I started working in a city far away from my hometown- in a different country. The job I chose was housekeeping. I still don’t know why I preferred it, but I’m sure that I wouldn’t make this mistake again.
The first week was a huge disaster for me. I am so used to the food back home, that the first two days I couldn’t even taste an American meal. I ate only pretzels, and to be honest I don’t know how I survived given the fact, that I have a low blood pressure. But, within a few days, this was no longer a problem for me. However, I had another one before me-housekeeping.
The first day, I spend in the laundry of the hotel. Thoughts like “this is not so bad”, “I can actually like this job” were running through my head. I went home with something like a little excitement. Unfortunately, this was the last time I was going to be excited in a really long time. The next day was like torture. I was cleaning with my supervisor. She showed me everything I needed to know about cleaning. Of course, this was a lot of information, but wasn’t the worst thing that day. We went through may be 20 rooms or more. I remember my feet were hurting so much, that I just wanted to sit on the floor and cry. This night I said to myself, that every beginning is hard and I’ll get used to the work fast. Little that I knew…this didn’t happen. The rest of the week was so long and terrifying for me, that at one point I asked a friend from the staff to switch with me, so I can stay in the laundry for a couple of days. The truth was, that we were a few people and there were too many rooms for cleaning.
Eventually they hired more people and just when I decided, that everything is going to be just fine, they started to push us to work for time. And sometimes it was not possible. I remember entering rooms so dirty and messed up, that I just stayed there speechless, or crying. There were: food on the beds, coffee all over the bathroom floor, garbage everywhere (except in the trash cans, why should they use them right?), wet towels on the TV, chocolate on the phone (or the handles of the doors), juice spilled on the carpet, undefined liquids on the pillows, one particular toilet that I and one of the maintenance guys unclogged and then I cleaned the mess, and it was so bad that another housekeeper actually said to me ”I respect you man” … I can go on and on but I think you got the idea.

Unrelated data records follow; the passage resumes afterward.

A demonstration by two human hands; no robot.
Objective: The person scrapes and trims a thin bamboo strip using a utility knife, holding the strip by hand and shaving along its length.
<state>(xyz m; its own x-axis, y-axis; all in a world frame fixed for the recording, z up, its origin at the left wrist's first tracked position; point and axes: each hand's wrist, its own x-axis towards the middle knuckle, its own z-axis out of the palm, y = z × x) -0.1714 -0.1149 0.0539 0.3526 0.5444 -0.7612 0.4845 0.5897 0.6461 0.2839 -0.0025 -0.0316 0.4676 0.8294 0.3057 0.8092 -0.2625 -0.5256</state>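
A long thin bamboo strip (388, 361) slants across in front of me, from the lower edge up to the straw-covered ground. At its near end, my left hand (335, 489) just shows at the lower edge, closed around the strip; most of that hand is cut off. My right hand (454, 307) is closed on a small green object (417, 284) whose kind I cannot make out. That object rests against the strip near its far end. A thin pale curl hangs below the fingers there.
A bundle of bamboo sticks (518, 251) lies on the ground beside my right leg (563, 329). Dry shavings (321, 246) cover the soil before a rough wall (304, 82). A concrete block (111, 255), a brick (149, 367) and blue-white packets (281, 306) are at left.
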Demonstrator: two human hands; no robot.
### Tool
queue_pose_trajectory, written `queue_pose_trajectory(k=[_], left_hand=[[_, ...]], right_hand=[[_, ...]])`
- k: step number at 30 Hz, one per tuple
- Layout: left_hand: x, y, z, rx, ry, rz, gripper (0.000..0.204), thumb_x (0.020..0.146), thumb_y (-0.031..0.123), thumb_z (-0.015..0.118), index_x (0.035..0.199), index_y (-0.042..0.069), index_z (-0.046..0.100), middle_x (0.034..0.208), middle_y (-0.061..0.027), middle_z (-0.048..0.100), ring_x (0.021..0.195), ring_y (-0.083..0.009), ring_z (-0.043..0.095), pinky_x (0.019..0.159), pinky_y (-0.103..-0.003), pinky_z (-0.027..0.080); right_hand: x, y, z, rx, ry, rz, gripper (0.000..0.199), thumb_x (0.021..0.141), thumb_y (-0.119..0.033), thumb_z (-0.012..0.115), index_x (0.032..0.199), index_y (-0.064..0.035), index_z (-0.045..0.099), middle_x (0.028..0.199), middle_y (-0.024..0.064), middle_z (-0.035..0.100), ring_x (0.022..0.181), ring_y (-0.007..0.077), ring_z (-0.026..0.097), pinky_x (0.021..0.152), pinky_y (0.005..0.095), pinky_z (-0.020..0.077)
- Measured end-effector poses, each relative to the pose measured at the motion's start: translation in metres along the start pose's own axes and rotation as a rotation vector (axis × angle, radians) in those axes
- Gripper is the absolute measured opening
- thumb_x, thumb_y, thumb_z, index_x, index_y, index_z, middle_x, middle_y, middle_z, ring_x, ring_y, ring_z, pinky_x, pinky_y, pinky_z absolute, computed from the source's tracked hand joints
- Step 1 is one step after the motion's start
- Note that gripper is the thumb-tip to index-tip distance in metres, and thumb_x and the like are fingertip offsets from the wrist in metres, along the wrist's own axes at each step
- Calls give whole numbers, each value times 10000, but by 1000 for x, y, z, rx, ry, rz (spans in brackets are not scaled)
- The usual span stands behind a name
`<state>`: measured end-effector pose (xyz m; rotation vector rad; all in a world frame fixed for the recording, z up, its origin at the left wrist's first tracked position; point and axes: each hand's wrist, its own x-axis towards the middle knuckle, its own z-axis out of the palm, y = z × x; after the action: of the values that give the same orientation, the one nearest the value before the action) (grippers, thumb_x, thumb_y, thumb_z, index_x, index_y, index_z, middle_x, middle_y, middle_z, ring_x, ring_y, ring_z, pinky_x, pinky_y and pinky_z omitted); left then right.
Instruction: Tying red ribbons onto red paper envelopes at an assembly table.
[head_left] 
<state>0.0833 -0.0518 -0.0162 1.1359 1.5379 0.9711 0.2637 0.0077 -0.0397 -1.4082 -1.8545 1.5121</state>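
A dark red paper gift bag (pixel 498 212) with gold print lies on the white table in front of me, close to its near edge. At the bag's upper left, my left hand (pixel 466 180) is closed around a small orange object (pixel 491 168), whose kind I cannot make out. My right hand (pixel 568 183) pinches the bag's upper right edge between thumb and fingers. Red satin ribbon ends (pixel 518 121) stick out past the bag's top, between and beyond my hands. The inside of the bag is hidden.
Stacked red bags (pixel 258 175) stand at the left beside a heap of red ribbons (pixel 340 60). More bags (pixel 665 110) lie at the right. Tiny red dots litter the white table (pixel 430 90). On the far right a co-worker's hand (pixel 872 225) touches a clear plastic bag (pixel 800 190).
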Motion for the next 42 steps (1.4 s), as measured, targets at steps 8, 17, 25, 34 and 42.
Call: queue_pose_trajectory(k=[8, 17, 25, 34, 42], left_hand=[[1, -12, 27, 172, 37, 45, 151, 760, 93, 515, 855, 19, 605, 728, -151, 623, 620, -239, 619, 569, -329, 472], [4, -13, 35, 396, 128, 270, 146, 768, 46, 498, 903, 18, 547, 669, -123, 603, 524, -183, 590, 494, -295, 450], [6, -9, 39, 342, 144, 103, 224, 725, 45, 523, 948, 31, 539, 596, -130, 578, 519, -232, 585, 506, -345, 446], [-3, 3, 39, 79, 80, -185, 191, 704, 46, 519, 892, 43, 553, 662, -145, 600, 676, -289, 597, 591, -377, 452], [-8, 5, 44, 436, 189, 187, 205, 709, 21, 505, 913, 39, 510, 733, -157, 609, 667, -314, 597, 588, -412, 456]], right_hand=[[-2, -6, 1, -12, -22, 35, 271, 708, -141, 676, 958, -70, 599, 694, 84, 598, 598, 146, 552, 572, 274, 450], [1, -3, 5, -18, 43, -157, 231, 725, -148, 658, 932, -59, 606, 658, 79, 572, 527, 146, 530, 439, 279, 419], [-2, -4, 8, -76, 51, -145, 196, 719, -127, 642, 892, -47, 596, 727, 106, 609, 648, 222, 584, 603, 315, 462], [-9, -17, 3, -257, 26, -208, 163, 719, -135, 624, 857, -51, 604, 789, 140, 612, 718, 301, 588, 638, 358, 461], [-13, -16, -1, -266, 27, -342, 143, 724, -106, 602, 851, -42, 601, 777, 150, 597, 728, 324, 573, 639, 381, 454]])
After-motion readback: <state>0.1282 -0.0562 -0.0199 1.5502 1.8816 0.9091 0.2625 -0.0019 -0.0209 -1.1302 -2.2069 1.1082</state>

One day I have just finished a room and the guest got in. A few minutes later, they asked me back to change their bed sheets, because they were wrinkled. I said that they are perfectly clean and when they sit on them, the sheets will wrinkle anyway. But, the lady was so bad to me, saying that these sheets have to be changed. Of course, I was just a housekeeper and this was my job, so I had to follow her orders. I changed them and then there were wrinkles again. And she was like „there are still wrinkles there” and I said „well we don’t iron our sheets, so they can’t be perfectly flat”. Didn’t she know that in the site of the hotel the pictures of the beds were Photoshop-ed? I suppose she didn’t.
Of course, nice tips made me happy. But, there were rooms, where it was like after a war, but there was not a single penny left by. Sometimes, there were notes, saying- Thank you… Nice job.. with no tip. Well, I did not feel good. When you clean rooms for a living, you want the tip. But, sometimes, there were both notes and money. Some people left food or drinks behind. If they were not unpacked, we would take them, because it is a free food anyway. But, if they were unpacked…well, we have dignity and morals…we would never take something like this.
Days were going by really fast. Some days weren’t so busy and we could just relax. Others were too busy (like Labor Day, when me and my friends thought that this is actually the day we are going to die). I met people, who had absolutely no idea about geography, and asked me strange questions about my home country “Is this a state in the USA?” “Do you have tomatoes there” ”Do you use Internet there?”… Fortunately, I met a senior man, who was so smart and witty. He knew not only where Bulgaria was, but he knew all of our borders, our capital and even a little of our history. I also had the opportunity, to meet a guy, who knew some Bulgarian (a Ukrainian professor taught him!), and he was so clever and kind, although I met him, when me and my friends were on his front porch, not giving a single f**k it is a private property. At least, he was a decent guy, and did not call the cops.
I remember the day when everything changed for me. It was early in the morning, and I was cleaning a room in which people obviously had a party, the previous night. And I was amazed to find, that someone had thrown up in the sink. And the sink itself was filled. I was just staying there looking at it, wondering what the hell am I doing, and who am I doing it for. And then I remembered. I found this job, because I wanted to travel to several cities in the US, and it was cheaper to do that, if I work first and then travel. So I was doing this for me. I had a dream –to travel, and this was the way to fulfill it. I smiled, because I was already half way there. I decided that, if I was going to work a job I don’t like, at least I can be as good in it as I can, so I can be happy. After that, there was no more sadness, just laughter. Of course, misery does love company, so during lunch time, I and my friends would complain about how dirty the rooms or how rude people were, but at least we were laughing.